At stake is the question of whether a claim about evolved cognitive structures carries implications of the insignificance or even impossibility of such cognitive suspensions. Now, some perceptual adaptations appear in fact to be almost entirely automated, and it is important to note that the unease concerning biological determinism is almost exclusively directed towards cognitive functions that in the first place are not fully automated. Thus, we are not unsettled by the idea that digestion is an evolved physiological process, or even that the capacity for hearing is, since the conscious mind never had a claim on these processes, which take place as it were hidden from view. It is just as clear, however, that we do tend to get upset at the suggestion that processes normally considered to be under the purview of the conscious mind are somehow circumscribed as cognitive adaptations. Describing people as if they were animals--whom we have much less difficulty accepting are products of a long and complex process of natural variation and selection--seems somehow demeaning, and is frequently resisted as if it were a social move, an attempt to upstage, a claim that ultimately will serve to justify control. The evolutionary claim is thus perceived as an attempt at domination. Ultimately, however, the issue is not one of domination but of facing a large number of facts, which point strongly in the direction of an evolutionary history. This in itself should hardly be threatening; we are free to begin the task of integrating these results with other aspects of our lives.
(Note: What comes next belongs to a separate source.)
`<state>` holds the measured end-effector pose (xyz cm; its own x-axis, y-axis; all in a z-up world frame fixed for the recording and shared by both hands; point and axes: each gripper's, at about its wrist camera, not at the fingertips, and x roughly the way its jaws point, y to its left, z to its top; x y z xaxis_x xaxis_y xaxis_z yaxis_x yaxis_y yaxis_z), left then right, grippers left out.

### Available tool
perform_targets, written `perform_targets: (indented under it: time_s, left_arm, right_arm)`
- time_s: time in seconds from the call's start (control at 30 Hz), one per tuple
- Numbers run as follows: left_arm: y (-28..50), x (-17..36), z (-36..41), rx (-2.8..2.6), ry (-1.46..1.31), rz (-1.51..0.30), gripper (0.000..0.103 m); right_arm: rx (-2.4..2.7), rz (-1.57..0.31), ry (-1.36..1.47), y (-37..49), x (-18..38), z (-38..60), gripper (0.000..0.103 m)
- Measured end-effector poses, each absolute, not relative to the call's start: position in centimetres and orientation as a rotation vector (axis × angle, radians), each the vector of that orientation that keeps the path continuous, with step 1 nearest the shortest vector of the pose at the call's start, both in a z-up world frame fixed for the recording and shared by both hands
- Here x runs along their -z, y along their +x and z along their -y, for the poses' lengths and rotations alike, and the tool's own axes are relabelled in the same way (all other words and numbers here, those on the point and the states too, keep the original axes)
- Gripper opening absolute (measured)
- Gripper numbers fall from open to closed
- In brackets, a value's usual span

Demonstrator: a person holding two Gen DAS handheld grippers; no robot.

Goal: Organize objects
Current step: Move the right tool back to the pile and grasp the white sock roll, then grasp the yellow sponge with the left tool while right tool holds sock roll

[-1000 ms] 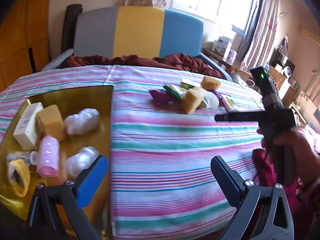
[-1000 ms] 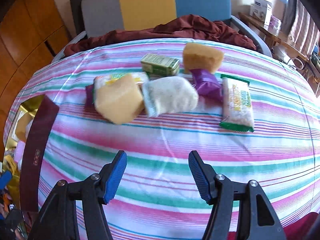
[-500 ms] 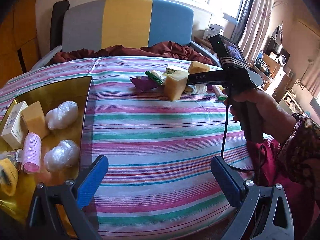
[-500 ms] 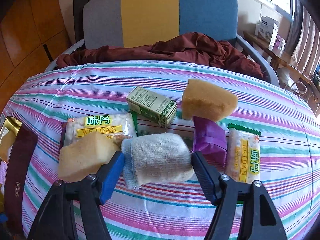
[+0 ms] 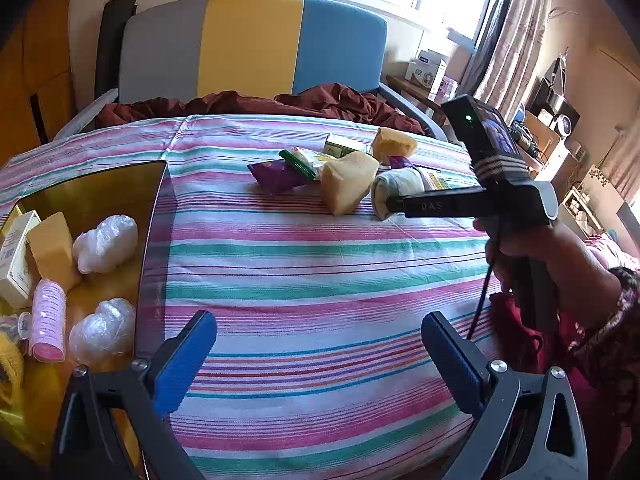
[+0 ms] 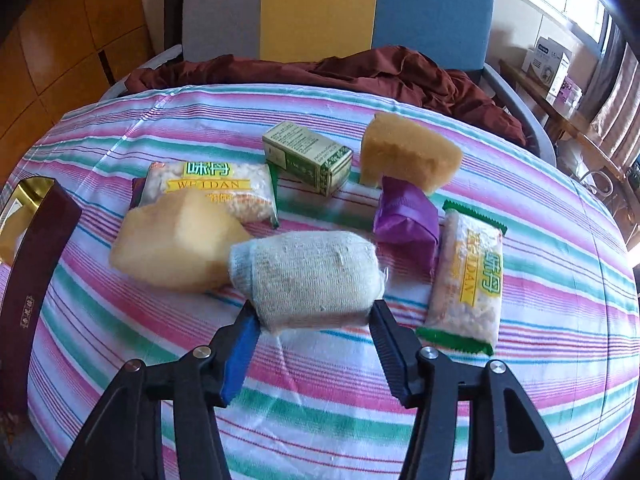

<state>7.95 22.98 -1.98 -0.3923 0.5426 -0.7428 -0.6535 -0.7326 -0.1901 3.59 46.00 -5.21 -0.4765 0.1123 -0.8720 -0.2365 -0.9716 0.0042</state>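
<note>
A rolled grey-white cloth (image 6: 308,272) lies in the pile on the striped tablecloth (image 6: 320,400). My right gripper (image 6: 314,312) straddles its near end; the jaws are closing and both pads press its sides. In the left wrist view the right gripper (image 5: 390,202) touches the same roll (image 5: 400,184), held by a hand (image 5: 560,264). My left gripper (image 5: 320,344) hangs open over bare cloth, beside the gold tray (image 5: 92,192).
Around the roll lie two yellow sponges (image 6: 176,248) (image 6: 408,156), a green box (image 6: 308,156), two snack packets (image 6: 212,184) (image 6: 468,276) and a purple packet (image 6: 404,220). The tray holds a white box (image 5: 16,256), a sponge (image 5: 52,248), two plastic bundles (image 5: 106,236) and a pink roller (image 5: 48,324).
The right gripper moved forward to the pile, took the cloth roll between its fingers and narrowed onto it. The left gripper shifted slightly and stayed open.
</note>
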Motion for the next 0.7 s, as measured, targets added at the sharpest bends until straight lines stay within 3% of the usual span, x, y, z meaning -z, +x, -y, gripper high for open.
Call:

Since it is implausible that a full understanding of the mind is possible even in principle--how can a system define its own extent and grasp the totality of itself?--the unease at deterministic explanations should be somewhat moderated. Nevertheless, I believe there is a genuine issue at stake--what for the lack of a better name I have named the Quixotic effect, or the tendency of people to enact and carry out descriptions of human nature and society that they believe may be true. The danger, in this view, is not the act of cataloguing cognitive adaptations, as it is the purpose of this page to begin, but to perceive such a list as a normative account, a description that can appropriately function as a program of action. Seen in a broader view, the Quixotic effect is widespread, and not limited to the domain of biological accounts of human cognition; the underlying danger is not biology but the tendency to confuse the description for reality.

The following list is incomplete and only partially implemented; the sections on adaptions relevant to the family and to society are currently in progress, and may remain so for a while. In the mean time, it may function as a sketch of the kinds of adaptations to keep an eye out for; I would be happy to receive suggestions.

January, 1997

Some dimensions of human cognitive adaptions
(links refer to the glossary):

The aim is to examine each proposed adaptation in all seven dimensions

Perceptual (general and by sensory modality)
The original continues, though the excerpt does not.